Mam na imię Krzysztof, jestem mężem, ojcem trójki dzieci, mechanikiem, sprzedawcą aut i części. Prowadzę własną firmę, zatrudniam 16 osób. Bardzo lubię to, co robię, jestem radykalny. Po dziewięciu latach małżeństwa, pijaństwa, hulanek i zabawy, Bóg zaprowadził mnie na Oazę Rodzin 1-go stopnia w Przewozie, gdzie przewrócił moje życie do "góry kołami". Spotkałem tam ludzi z Krucjaty, których uważałem za dziwnych. Gdy dowiedziałem się, że moja żona chce podpisać deklarację Krucjaty, pomyślałem o rozwodzie. No i stało się. Podpisała tę deklarację w mojej intencji, nie miałem już żadnych szans - walczyć z Bogiem się nie da, ale ja próbowałem jeszcze przez pół roku. Pan mnie troszkę "poprzewracał", kilka otarć to tu, to tam. Nie widziałem żadnej drogi, tylko małe światełko w tunelu - paść na kolana i liczyć na nieskończone miłosierdzie, na wyzwolenie. I stało się wielkie dobro - podpisałem deklarację kandydacką. Szczęście nie trwało jednak długo, z zegarkiem w ręku czekałem, a raczej ten zły czekał na mnie, aż skończy się moje zobowiązanie. Wtedy zaczęły dziać się takie rzeczy, że aż nie wiem, jak to opisać. Pan Jezus pokazał mi całe zło, jakie płynie z nadużywania alkoholu. Na szczęście wiedziałem, gdzie się z tym udać. W Niepokalanowie odbywało się spotkanie odpowiedzialnych Krucjaty, więc bez chwili wahania wsiedliśmy z żoną do auta i jechaliśmy całą noc, abym mógł o 7 rano złożyć deklarację na Eucharystii. Chwała Panu za to! Można by tu dużo jeszcze opisywać, ale to miał być tylko wstęp.
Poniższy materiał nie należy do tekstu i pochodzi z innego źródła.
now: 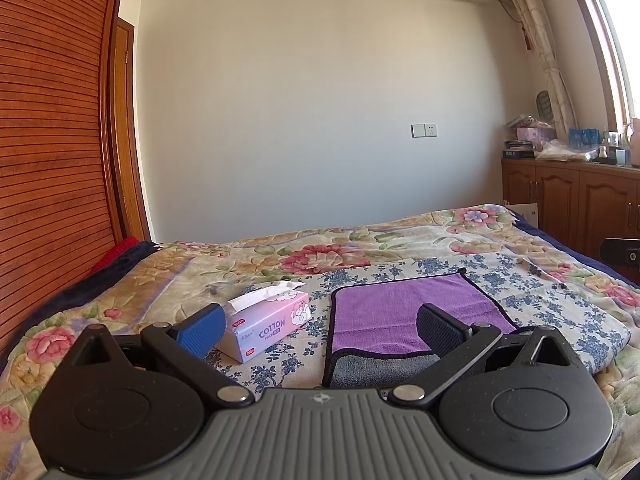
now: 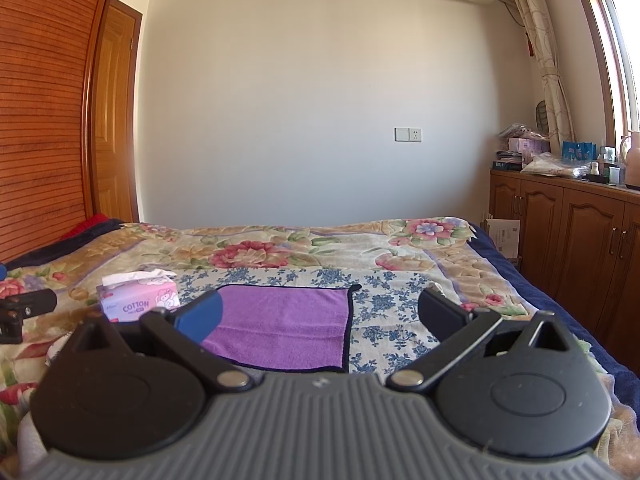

Chciałem podzielić się zupełnie innym doświadczeniem, a mianowicie, jak wielka odmiana nastąpiła w mojej pracy. Zdziwienie współpracowników, gdy się dowiedzieli, że nigdy z nimi nie wypiję, było wielkie, ale jeszcze większe, że nigdy im nie postawię. Podzieliło to cały zakład na dwie grupy - ja w mojej byłem sam. Coroczna impreza firmowa, praktykowana od 5 lat, nie odbyła się (bez alkoholu nikt nie chciał się bawić). Prosiłem Pana o siły, by walczyć. Wtedy uświadomiłem sobie, że jest jeden Pan i jeden Szef - BÓG. Zawierzyłem więc cały zakład Jezusowi miłosiernemu. Powstało kilka zarządzeń odgórnych, które niepraktykującym katolikom się nie spodobały. Teraz nasza impreza firmowa to wyjazd do Lednicy. W czasie wizyt kolędowych msza w naszej parafii jest dopiero o 900, więc zezwoliłem pracownikom na uczestnictwo we mszy w czasie pracy. W Wielki Piątek praktykujący katolicy mają wolne. Przy okazji okazało się, jak bardzo ważne dla wszystkich jest Triduum Paschalne... W wyniku tych zmian kilku pracowników się zwolniło, na ich miejsce przyszli inni. Pan wyzwolił mnie, postawiłem sprawy jasno. Bóg dał mi odwagę, wszedł w moje życie na 100%, nawet w takie zakamarki, w które wstydziłem się Go wpuścić. Wyzwolił mnie z lęku, obaw i strachu. Dziś wszyscy wiedzą, że jestem radykalny i co do wiary nie pójdę na kompromis. Nie boję się zostawić firmy i pojechać na 15-dniowe rekolekcje, bo wiem, że Opatrzność czuwa. Pan otoczył mnie wierzącymi i pełnymi zaufania ludźmi. Kilku moich pracowników podpisało deklaracje Krucjaty. Nikogo już nie dziwi, że kończąc rozmowę z klientami, których nawet nie znam, mówię: "z Bogiem". Parę osób z mojej firmy należy do różnych wspólnot. "Zarazili" się wiarą. Dziękuję Panu za odwagę, chciałoby się na koniec zaśpiewać na uwielbienie: "Chcę wywyższać imię Twe...", a potem podziękować, że serce wielkie nam dał, zdolne objąć świat!